Thinking Disorders: The Schizophrenia Spectrum and Other Psychotic Disorders

Thinking disorders are a disorganized manner in thoughts displayed in abnormal language, speech, and writing. They are considered weird mental disorders because they are illogical, and most lack understanding of them. 

There are three aspects to thinking: thinking about a topic, putting thoughts together about the topic, and speaking about those thoughts logically. A physician will diagnose thinking disorders when thoughts, behavior, or speaking become problematic, illogical, or incoherent.

Diagnosing Psychotic Disorders

Thinking disorders can be challenging to diagnose and treat as many people experience and exhibit these conditions occasionally. For example, when you are overly exhausted and have been deprived of sleep or have suffered from frequent sleep interruptions.

Symptoms of thinking disorders include the following:

  • Rapid speech that is illogical, incoherent, disorganized, and lacks flow
  • Speech that includes multiple tangents and random, unrelated topics
  • Inability to maintain a consistent train of thought without frequent interruptions
  • Inability to tell a story or express an idea in a logical manner
  • Delusions or beliefs despite evidence to the contrary
  • The belief that your thoughts have been removed or altered by another person or being

If you are diagnosed with a thinking disorder, it is typically in conjunction with one or more issues, such as a schizophrenia experience. Two examples of primary mental health conditions causing thinking disorders are schizophrenia and schizotypal personality.

What is Schizophrenia?

Schizophrenia is a chronic mental health disorder affecting less than one percent of people in the United States. Schizophrenic cases cause delusions, hallucinations, and trouble organizing thoughts and speech. 

 

There is a genetic link to schizophrenia and biological and environmental factors contributing to some developing the condition. Men and women are diagnosed with the disorder fairly equally. Ongoing research continues to reveal more information on how people develop the condition.

Schizotypal Personality Disorder

Schizotypal personality disorder causes sufferers to have difficulty forming close relationships and understanding how their behavior affects others. 

 

If you or a loved one has schizotypal personality disorder, you may find you often lack trust in others and misinterpret other people’s behaviors. You may also have difficulty with appropriate responses and reacting to social cues. 

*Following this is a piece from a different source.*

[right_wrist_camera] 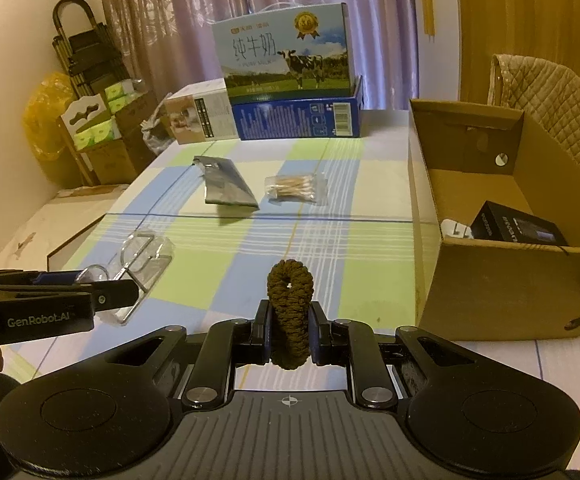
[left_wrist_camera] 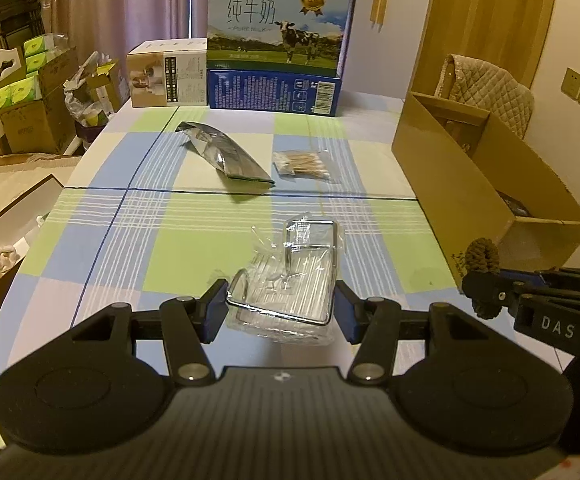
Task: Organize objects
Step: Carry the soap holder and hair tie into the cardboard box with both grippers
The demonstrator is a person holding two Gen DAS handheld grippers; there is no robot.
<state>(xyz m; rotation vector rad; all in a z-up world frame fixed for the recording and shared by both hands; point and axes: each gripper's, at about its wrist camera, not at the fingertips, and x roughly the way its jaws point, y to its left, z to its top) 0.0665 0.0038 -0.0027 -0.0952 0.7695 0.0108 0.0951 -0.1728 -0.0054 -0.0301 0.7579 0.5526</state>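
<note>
My left gripper (left_wrist_camera: 281, 312) is shut on a chrome wire rack (left_wrist_camera: 302, 264) wrapped in clear plastic, its blue pads pressing the rim on both sides, low over the checked tablecloth (left_wrist_camera: 185, 248). The right wrist view shows that rack (right_wrist_camera: 145, 256) at the left, past the left gripper (right_wrist_camera: 129, 292). A brown knitted hair tie (right_wrist_camera: 290, 284) stands upright with my right gripper (right_wrist_camera: 290, 314) shut on it, left of an open cardboard box (right_wrist_camera: 490, 292). Further back on the table lie a silver foil pouch (left_wrist_camera: 225, 152) and a bag of cotton swabs (left_wrist_camera: 302, 164).
The cardboard box (left_wrist_camera: 470, 184) holds a black carton (right_wrist_camera: 518, 228). At the table's far edge a milk carton (left_wrist_camera: 277, 28) sits on a blue box (left_wrist_camera: 273, 92), beside a white box (left_wrist_camera: 165, 76). A padded chair (right_wrist_camera: 550, 100) stands behind the cardboard box. Cartons crowd the floor (left_wrist_camera: 29, 104) at left.
</note>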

While this mental disorder is considered a personality disorder more than a psychotic disorder, it does have psychotic symptoms. These include paranoid thoughts, eccentric behavior, and thinking.

Bipolar Disorder

Bipolar disorder is also known as manic depressive disorder and involves significant mood swings. These include clinical depression on the low emotional end to mania on the opposite high emotional end. 

When in a state of mania, you may have a mixture of easy irritability, anger, and depression. You may find yourself in a state of euphoria when in a manic state, causing you to exhibit risky behavior, overconfidence, overspending, promiscuity, and other extreme behaviors. 

 

Bipolar disorder is classified as a mood disorder due to the shifts of extreme highs and lows. However, during these extreme shifts in mood, individuals can have periods of psychosis. This disconnection is similar to the psychosis felt from schizophrenia or dementia.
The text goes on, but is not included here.